**Work order**
An exact reproduction of every record is required.

**Record set**
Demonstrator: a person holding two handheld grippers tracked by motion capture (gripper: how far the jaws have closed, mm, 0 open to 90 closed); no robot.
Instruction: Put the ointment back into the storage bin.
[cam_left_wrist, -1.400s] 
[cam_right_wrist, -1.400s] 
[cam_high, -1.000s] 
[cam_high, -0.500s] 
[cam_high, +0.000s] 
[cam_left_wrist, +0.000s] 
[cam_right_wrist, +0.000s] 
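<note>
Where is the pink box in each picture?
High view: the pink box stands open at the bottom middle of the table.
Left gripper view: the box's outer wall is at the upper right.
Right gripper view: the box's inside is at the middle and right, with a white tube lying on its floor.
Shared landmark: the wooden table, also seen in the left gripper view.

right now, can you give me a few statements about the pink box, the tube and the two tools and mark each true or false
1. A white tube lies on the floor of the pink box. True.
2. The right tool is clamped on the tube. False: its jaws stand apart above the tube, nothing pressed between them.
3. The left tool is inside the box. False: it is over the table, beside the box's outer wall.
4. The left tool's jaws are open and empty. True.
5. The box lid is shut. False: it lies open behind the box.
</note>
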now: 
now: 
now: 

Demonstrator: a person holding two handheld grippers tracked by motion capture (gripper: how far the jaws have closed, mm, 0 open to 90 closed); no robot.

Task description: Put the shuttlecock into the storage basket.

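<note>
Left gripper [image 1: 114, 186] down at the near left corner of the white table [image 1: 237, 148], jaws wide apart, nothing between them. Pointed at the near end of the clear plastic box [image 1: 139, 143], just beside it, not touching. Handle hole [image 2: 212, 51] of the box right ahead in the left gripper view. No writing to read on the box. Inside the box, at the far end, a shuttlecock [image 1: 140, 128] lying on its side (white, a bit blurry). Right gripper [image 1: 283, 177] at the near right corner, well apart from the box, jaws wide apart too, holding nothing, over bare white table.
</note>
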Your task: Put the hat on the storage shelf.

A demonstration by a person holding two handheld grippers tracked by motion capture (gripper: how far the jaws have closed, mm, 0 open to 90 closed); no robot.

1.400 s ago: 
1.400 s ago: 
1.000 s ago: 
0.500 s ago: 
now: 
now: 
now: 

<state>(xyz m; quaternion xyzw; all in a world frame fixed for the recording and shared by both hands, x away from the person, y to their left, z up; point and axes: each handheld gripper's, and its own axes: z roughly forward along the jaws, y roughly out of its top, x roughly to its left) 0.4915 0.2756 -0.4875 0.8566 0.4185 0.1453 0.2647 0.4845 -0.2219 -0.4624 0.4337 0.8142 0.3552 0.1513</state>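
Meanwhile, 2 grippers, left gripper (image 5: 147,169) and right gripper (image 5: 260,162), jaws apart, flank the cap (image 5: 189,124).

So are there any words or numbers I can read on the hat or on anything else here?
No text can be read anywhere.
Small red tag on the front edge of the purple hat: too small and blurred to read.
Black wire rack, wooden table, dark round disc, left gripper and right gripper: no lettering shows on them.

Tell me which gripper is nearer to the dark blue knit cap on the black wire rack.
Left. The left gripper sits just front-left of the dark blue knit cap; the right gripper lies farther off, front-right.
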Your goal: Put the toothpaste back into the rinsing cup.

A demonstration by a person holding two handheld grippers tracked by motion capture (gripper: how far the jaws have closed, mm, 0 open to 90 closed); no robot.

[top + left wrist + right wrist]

**Your solution**
Demonstrator: a person holding two handheld grippers tracked by motion capture (gripper: how far the jaws have closed, mm, 0 open to 90 closed); no robot.
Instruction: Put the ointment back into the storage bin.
[cam_left_wrist, -1.400s] 
[cam_right_wrist, -1.400s] 
[cam_high, -1.000s] 
[cam_high, -0.500s] 
[cam_high, +0.000s] 
[cam_left_wrist, +0.000s] 
[cam_right_wrist, +0.000s] 
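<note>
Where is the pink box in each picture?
High view: the pink box stands open at the bottom middle of the table.
Left gripper view: the box's outer wall is at the upper right.
Right gripper view: the box's inside is at the middle and right, with a white tube lying on its floor.
Shared landmark: the wooden table, also seen in the left gripper view.

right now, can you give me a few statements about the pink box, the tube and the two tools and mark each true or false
1. A white tube lies on the floor of the pink box. True.
2. The right tool is clamped on the tube. False: its jaws stand apart above the tube, nothing pressed between them.
3. The left tool is inside the box. False: it is over the table, beside the box's outer wall.
4. The left tool's jaws are open and empty. True.
5. The box lid is shut. False: it lies open behind the box.
</note>
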now: 
now: 
now: 

Demonstrator: a person holding two handheld grippers tracked by motion capture (gripper: how far the jaws have closed, mm, 0 open to 90 closed); no robot.

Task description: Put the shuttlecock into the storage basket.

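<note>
Left gripper [image 1: 114, 186] down at the near left corner of the white table [image 1: 237, 148], jaws wide apart, nothing between them. Pointed at the near end of the clear plastic box [image 1: 139, 143], just beside it, not touching. Handle hole [image 2: 212, 51] of the box right ahead in the left gripper view. No writing to read on the box. Inside the box, at the far end, a shuttlecock [image 1: 140, 128] lying on its side (white, a bit blurry). Right gripper [image 1: 283, 177] at the near right corner, well apart from the box, jaws wide apart too, holding nothing, over bare white table.
</note>
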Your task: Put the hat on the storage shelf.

A demonstration by a person holding two handheld grippers tracked by motion capture (gripper: how far the jaws have closed, mm, 0 open to 90 closed); no robot.

1.400 s ago: 
1.400 s ago: 
1.000 s ago: 
0.500 s ago: 
now: 
now: 
now: 

<state>(xyz m; quaternion xyzw; all in a world frame fixed for the recording and shared by both hands, x away from the person, y to their left, z up; point and axes: each handheld gripper's, and its own axes: z roughly forward along the jaws, y roughly out of its top, x roughly to its left) 0.4915 0.2756 -0.4875 0.8566 0.4185 0.1453 0.2647 0.4845 -0.2219 -0.4624 0.4337 0.8142 0.3552 0.1513</state>
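Meanwhile, 2 grippers, left gripper (image 5: 147,169) and right gripper (image 5: 260,162), jaws apart, flank the cap (image 5: 189,124).

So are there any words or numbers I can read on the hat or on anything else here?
No text can be read anywhere.
Small red tag on the front edge of the purple hat: too small and blurred to read.
Black wire rack, wooden table, dark round disc, left gripper and right gripper: no lettering shows on them.

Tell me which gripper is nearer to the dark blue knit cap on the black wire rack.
Left. The left gripper sits just front-left of the dark blue knit cap; the right gripper lies farther off, front-right.
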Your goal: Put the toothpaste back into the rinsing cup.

A demonstration by a person holding two handheld grippers tracked by motion capture (gripper: how far the jaws have closed, mm, 0 open to 90 closed); no robot.

[top + left wrist + right wrist]

No more output is needed for this exercise.